● **WHAT IS EXPECTED**:
Below is a listing; reproduce each line of it exactly.
(SUPPLIED RECORDS begins)
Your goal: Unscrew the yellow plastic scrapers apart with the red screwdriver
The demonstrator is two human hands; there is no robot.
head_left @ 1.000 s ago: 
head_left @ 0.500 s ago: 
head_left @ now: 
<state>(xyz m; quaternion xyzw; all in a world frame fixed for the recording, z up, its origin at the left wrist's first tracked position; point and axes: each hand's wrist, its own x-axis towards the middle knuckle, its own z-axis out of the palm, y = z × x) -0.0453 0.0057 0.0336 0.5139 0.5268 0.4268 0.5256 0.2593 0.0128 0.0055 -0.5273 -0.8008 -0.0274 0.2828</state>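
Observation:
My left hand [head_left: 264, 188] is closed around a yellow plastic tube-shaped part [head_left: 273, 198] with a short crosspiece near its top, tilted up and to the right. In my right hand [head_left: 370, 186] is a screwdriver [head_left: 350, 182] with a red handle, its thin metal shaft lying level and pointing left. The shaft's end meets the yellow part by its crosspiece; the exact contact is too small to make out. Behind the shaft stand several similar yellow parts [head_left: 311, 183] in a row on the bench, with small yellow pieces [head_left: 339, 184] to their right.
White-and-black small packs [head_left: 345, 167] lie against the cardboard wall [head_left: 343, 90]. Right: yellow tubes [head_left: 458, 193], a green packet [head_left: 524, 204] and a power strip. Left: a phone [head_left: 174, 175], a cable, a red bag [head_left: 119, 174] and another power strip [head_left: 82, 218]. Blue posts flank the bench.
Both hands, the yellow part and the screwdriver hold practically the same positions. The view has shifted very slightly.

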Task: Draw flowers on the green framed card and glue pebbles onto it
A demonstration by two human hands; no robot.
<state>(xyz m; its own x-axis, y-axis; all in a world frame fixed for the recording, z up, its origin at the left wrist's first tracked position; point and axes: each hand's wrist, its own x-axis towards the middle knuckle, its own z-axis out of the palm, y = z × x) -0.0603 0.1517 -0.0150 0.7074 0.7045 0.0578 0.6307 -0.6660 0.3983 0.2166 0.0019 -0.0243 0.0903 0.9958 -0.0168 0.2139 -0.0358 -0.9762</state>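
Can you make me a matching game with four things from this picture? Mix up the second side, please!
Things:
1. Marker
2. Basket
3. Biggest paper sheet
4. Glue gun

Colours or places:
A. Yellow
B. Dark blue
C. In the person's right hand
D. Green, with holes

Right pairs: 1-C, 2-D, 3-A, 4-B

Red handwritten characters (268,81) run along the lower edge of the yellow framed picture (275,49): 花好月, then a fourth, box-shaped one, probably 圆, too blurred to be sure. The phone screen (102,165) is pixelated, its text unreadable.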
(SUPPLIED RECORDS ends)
● **ANSWER AREA**:
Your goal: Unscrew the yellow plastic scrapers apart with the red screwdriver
The demonstrator is two human hands; there is no robot.
head_left @ 1.000 s ago: 
head_left @ 0.500 s ago: 
head_left @ now: 
<state>(xyz m; quaternion xyzw; all in a world frame fixed for the recording, z up, its origin at the left wrist's first tracked position; point and axes: each hand's wrist, its own x-axis towards the middle knuckle, its own z-axis out of the palm, y = z × x) -0.0453 0.0057 0.0336 0.5139 0.5268 0.4268 0.5256 0.2593 0.0128 0.0055 -0.5273 -0.8008 -0.0274 0.2828</state>
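Observation:
My left hand [head_left: 264, 188] is closed around a yellow plastic tube-shaped part [head_left: 273, 198] with a short crosspiece near its top, tilted up and to the right. In my right hand [head_left: 370, 186] is a screwdriver [head_left: 350, 182] with a red handle, its thin metal shaft lying level and pointing left. The shaft's end meets the yellow part by its crosspiece; the exact contact is too small to make out. Behind the shaft stand several similar yellow parts [head_left: 311, 183] in a row on the bench, with small yellow pieces [head_left: 339, 184] to their right.
White-and-black small packs [head_left: 345, 167] lie against the cardboard wall [head_left: 343, 90]. Right: yellow tubes [head_left: 458, 193], a green packet [head_left: 524, 204] and a power strip. Left: a phone [head_left: 174, 175], a cable, a red bag [head_left: 119, 174] and another power strip [head_left: 82, 218]. Blue posts flank the bench.
Both hands, the yellow part and the screwdriver hold practically the same positions. The view has shifted very slightly.
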
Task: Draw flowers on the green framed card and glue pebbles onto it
A demonstration by two human hands; no robot.
<state>(xyz m; its own x-axis, y-axis; all in a world frame fixed for the recording, z up, its origin at the left wrist's first tracked position; point and axes: each hand's wrist, its own x-axis towards the middle knuckle, its own z-axis out of the palm, y = z × x) -0.0603 0.1517 -0.0150 0.7074 0.7045 0.0578 0.6307 -0.6660 0.3983 0.2166 0.0019 -0.0243 0.0903 0.9958 -0.0168 0.2139 -0.0358 -0.9762</state>
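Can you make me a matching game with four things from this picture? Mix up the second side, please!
Things:
1. Marker
2. Basket
3. Biggest paper sheet
4. Glue gun

Colours or places:
A. Yellow
B. Dark blue
C. In the person's right hand
D. Green, with holes

Right pairs: 1-C, 2-D, 3-A, 4-B

Red handwritten characters (268,81) run along the lower edge of the yellow framed picture (275,49): 花好月, then a fourth, box-shaped one, probably 圆, too blurred to be sure. The phone screen (102,165) is pixelated, its text unreadable.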

Besides this answer, nothing more is needed.